__EXERCISE INSTRUCTIONS__: Which lines below contain the word "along"? Copy each of them.

__INPUT__:
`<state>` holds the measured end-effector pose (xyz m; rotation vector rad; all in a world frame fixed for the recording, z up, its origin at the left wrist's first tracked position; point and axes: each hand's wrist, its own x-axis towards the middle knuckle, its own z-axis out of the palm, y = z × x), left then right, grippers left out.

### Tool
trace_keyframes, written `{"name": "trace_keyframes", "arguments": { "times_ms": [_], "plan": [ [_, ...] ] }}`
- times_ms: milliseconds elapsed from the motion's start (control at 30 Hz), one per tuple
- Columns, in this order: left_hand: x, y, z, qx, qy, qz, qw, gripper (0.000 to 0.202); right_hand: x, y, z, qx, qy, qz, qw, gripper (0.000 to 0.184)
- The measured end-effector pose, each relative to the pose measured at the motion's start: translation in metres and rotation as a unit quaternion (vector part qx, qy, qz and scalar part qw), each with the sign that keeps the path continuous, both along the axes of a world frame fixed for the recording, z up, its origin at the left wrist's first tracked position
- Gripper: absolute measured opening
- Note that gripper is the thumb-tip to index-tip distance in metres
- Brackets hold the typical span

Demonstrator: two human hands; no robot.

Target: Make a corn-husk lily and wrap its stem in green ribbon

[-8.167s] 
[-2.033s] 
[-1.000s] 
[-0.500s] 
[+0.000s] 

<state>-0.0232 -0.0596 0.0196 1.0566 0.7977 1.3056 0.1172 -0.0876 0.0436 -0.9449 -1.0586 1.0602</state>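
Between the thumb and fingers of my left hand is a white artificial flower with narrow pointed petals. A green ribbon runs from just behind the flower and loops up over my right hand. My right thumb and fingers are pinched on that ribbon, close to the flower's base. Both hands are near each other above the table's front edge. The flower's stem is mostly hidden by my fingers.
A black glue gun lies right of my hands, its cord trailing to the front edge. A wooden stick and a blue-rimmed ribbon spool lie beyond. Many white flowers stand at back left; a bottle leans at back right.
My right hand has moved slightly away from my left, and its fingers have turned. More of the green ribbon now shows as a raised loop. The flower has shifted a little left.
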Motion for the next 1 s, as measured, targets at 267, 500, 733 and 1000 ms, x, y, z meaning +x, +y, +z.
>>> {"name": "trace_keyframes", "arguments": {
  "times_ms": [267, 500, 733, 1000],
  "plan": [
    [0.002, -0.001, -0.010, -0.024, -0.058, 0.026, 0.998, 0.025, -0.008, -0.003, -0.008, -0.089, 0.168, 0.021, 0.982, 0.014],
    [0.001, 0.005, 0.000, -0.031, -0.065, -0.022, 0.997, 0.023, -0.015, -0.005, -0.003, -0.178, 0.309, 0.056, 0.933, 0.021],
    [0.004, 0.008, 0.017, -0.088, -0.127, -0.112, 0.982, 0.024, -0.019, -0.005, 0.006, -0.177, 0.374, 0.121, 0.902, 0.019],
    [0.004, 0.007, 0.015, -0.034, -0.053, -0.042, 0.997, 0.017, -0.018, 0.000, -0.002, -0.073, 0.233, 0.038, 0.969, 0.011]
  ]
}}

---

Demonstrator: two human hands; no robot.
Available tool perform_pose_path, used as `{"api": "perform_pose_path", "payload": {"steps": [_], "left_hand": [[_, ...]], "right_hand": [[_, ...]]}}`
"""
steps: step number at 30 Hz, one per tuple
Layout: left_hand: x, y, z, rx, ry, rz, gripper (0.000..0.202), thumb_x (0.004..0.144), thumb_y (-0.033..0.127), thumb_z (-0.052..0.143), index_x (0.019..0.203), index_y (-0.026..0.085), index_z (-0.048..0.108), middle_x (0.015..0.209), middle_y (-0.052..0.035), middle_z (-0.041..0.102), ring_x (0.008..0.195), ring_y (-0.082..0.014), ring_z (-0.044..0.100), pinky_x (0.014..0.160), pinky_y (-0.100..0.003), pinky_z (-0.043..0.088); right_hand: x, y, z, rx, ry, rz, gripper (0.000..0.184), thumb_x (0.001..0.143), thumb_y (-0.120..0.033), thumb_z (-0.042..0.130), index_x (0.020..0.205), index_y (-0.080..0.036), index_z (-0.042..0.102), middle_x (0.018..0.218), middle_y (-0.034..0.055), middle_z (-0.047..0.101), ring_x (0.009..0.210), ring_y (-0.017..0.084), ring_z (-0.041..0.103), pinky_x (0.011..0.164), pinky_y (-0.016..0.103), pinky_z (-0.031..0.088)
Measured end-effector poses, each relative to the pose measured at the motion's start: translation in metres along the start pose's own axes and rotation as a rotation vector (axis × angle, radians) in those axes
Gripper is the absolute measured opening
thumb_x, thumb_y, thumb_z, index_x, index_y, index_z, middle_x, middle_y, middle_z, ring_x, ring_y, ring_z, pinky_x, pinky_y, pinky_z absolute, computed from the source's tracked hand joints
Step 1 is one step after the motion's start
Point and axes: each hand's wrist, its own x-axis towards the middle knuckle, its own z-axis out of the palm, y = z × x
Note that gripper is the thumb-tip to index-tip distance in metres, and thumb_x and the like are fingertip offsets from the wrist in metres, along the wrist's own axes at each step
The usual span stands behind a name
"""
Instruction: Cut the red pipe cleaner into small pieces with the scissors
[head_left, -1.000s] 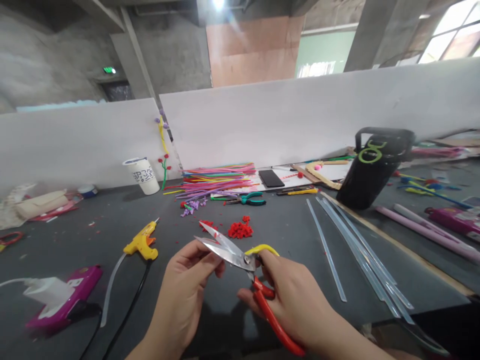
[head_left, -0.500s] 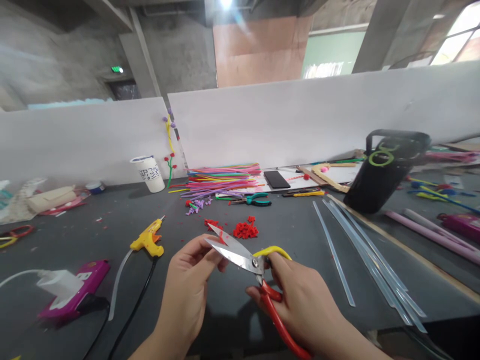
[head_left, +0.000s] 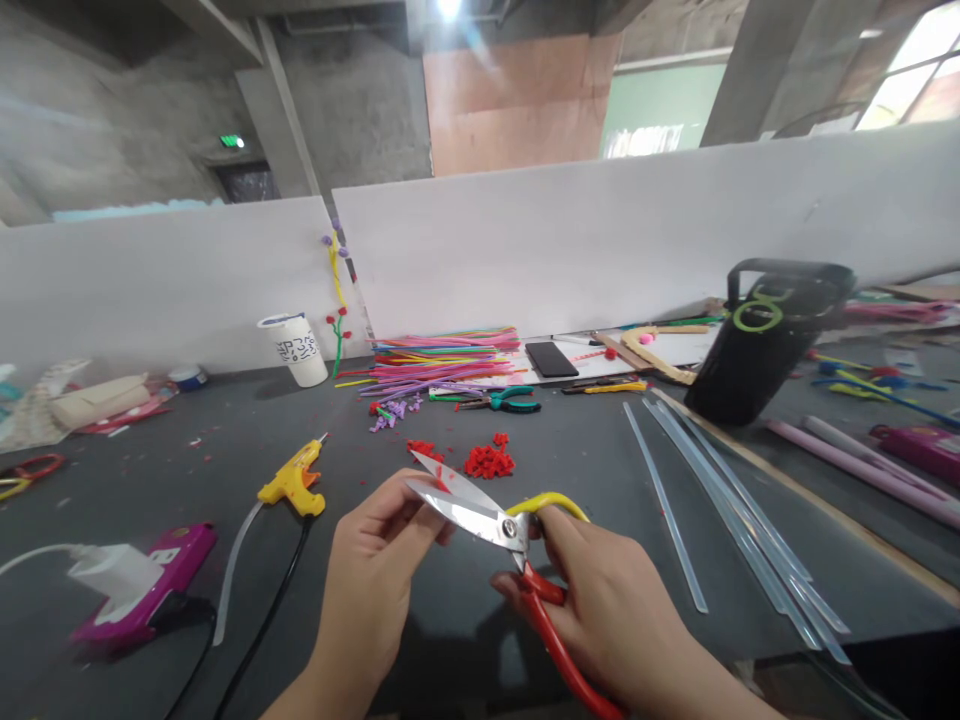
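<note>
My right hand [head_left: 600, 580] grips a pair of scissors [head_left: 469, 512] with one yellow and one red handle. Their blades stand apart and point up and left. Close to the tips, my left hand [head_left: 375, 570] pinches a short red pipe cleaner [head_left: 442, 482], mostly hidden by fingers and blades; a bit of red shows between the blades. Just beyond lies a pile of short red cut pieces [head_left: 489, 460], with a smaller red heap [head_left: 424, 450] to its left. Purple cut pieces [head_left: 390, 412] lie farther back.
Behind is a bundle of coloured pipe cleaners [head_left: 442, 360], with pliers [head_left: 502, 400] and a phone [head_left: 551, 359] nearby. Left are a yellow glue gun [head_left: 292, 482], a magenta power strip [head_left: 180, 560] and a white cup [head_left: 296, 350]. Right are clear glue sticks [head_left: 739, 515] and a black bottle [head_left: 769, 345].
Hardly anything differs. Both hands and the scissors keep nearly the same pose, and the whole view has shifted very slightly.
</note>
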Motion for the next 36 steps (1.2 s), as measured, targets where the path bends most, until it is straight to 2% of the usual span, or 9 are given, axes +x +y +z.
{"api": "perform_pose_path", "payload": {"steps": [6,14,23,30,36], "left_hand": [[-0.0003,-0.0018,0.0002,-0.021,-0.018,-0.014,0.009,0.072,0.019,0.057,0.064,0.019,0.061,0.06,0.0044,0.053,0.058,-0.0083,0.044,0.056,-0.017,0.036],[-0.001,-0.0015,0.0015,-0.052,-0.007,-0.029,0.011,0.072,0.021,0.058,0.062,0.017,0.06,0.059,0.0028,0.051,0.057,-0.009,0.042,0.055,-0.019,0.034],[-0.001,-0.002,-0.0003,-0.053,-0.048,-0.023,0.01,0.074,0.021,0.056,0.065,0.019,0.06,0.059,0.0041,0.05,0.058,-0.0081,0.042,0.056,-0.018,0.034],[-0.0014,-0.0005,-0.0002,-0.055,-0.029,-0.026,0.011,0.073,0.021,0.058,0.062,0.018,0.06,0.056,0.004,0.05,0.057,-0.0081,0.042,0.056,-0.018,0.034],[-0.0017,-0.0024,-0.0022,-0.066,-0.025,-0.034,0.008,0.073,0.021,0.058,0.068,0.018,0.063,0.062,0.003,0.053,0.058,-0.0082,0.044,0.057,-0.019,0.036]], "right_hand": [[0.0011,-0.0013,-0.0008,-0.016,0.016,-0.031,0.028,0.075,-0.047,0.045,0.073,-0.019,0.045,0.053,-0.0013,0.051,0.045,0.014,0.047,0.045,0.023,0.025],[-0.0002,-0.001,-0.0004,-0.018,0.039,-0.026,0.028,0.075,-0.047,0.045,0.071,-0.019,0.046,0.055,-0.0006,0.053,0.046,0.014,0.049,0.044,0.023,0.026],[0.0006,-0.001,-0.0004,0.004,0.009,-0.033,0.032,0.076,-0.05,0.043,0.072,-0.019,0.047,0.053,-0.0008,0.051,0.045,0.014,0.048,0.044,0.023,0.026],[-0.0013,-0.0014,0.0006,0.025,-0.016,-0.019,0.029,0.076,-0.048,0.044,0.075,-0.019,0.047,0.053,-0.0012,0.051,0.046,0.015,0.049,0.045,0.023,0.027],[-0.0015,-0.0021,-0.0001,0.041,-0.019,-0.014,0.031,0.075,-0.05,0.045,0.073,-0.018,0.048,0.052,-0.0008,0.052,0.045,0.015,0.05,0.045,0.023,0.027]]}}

__EXERCISE ANSWER__:
- The measured end-effector pose, each relative to the pose measured at the motion's start: translation in metres and rotation as a unit quaternion (vector part qx, qy, qz and scalar part qw), each with the sign that keeps the path continuous, both along the axes of a world frame fixed for the recording, z up, its origin at the left wrist's first tracked position
Measured end-effector poses, each relative to the pose measured at the motion's start: translation in metres along the start pose's own axes and rotation as a rotation vector (axis × angle, radians) in those axes
Note that gripper is the thumb-tip to index-tip distance in metres, and thumb_x and the like are fingertip offsets from the wrist in metres, along the wrist's own axes at each step

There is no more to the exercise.